Guest post by James Robinson…
I’m willing to bet that I wasn’t alone in being pessimistic before Saturday’s lunchtime kick-off – I even promised my girlfriend that I’d stop watching the match once we were 3-0 down. But, I was wrong, and she walked home instead.
But, back to the football. Whilst Man Utd were undoubtedly extremely poor – their passing was reminiscent of a game of rugby, in that the ball never went forward – high praise must go to Newcastle’s defence, which I slated in my last piece for Newcastle Uncovered, but were absolutely faultless this week, leaving many fans wondering the same thing – “where the hell has this been the last two seasons?”
That’s an excellent question, and it remains to be seen as to whether or not the performance was a one off, but for now Colo and co can bask in their glorious…erm, draw. Still, if new signing Thauvin was an inch taller or half a yard quicker, it could’ve been a remarkable victory.
Chancel Mbemba had a shaky start against the talented Memphis Depay, but as the game went on the out of position centre-back made more successful challenges than any other player on the pitch. Furthermore, the enigma that is Steven Taylor played so well that people will be calling for him to be picked for England before his next season ending injury/bizarre red card.
But, the man of the match, and rightly so, was our excellent captain. Fabricio Coloccini rolled back the years, and kept a docile (and quite fat, according to bitter Man Utd fans on twitter) looking Wayne Rooney firmly in his pocket. The Argentine was brilliant, although Rooney didn’t offer much challenge in the air, which has proven to be the weakest area of Coloccini’s game.
Tim Krul too, deserves praise for a couple of excellent saves, although he had a quiet game overall. Massadio Haidara, too, had a solid but quiet game – no cockups, but nothing to set the world on fire either, not that he was threatened too often.
The midfield was strong too, protecting the back four well, although offering little in terms of offence. Ayoze Perez, another young player forced out of position, really stood out to me. His workrate was outstanding, constantly tracking back, and trying to make something happen going forward.
On the other hand, Gabriel Obertan struggled to make an impact – somehow managing to simultaneously be pegged back from attacking by Depay and Luke Shaw, yet his defensive work was minimal. It was unsurprising when he was subbed off for Thauvin late on.
In the middle of the park, Anita and Colback battled against the mouthful that was Morgan Schneiderlin and Bastian Schweinsteiger, and, aside from the first 20 minutes of the match, were they were seemingly blown away by the occasion, managed to contain them fairly well – although Colback was noticeably more error-prone, giving the ball away a few times – the fact that nothing came of his errors were capitalised on is perhaps a stroke of fortune.

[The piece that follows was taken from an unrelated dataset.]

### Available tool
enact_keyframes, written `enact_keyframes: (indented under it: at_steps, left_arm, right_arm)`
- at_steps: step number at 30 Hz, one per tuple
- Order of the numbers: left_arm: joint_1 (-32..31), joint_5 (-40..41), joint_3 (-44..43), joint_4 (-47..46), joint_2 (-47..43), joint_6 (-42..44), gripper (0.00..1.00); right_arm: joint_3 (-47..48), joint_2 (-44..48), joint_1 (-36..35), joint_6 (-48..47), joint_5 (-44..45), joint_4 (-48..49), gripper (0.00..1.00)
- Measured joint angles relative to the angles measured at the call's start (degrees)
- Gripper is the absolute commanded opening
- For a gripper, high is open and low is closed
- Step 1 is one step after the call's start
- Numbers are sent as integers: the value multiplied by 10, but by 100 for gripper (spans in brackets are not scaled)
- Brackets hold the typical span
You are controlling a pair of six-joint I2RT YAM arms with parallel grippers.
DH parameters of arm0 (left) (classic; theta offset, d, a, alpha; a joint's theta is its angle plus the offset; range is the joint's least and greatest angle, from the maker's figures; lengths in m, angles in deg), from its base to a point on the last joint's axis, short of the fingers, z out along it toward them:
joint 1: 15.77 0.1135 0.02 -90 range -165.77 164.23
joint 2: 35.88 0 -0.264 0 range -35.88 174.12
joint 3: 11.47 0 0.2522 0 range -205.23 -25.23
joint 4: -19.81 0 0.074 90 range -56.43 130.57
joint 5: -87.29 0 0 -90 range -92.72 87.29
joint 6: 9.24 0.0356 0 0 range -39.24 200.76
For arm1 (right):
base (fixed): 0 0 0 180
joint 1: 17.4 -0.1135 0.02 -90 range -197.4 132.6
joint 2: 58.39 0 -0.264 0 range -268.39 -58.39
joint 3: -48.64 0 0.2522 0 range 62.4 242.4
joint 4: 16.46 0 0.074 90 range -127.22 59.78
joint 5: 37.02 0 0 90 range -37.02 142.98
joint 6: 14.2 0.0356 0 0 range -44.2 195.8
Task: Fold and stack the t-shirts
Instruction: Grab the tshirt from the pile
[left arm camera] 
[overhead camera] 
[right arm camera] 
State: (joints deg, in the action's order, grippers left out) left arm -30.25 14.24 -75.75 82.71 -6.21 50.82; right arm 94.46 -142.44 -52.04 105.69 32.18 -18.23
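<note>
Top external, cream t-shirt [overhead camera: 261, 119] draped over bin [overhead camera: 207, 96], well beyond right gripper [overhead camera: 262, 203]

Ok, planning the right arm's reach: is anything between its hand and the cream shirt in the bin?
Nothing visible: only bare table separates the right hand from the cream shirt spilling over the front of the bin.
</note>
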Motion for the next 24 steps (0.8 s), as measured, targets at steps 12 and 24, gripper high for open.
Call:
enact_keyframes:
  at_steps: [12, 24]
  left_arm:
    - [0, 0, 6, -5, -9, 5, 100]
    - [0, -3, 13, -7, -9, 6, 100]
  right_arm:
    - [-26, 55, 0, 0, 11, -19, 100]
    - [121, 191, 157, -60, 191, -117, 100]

Further up the pitch, Gini Wjinaldum provided somewhat of an outlet for Newcastle, but Newcastle were on the ball so little that he was rarely in the game – his break near the end of the game provided probably the most exciting moment for those of a black and white persuasion, however.
A more promising cameo, however, was that of Aleksander Mitrovic, who did things no Newcastle striker has done since Andy Carroll, including physically challenging defenders and even winning headers, rattling the crossbar in the first half. It was extremely refreshing to see – if he continues like this, no doubt he’ll quickly become a fan’s favourite.
In summary, this was a draw that felt like three points – the halting of Newcastle’s abysmal away run is a weight off everyone connected to the club’s shoulders, and getting an unexpected result will boost the team’s confidence to no end. Hopefully, we can push on from here, and avoid yet another relegation scrap.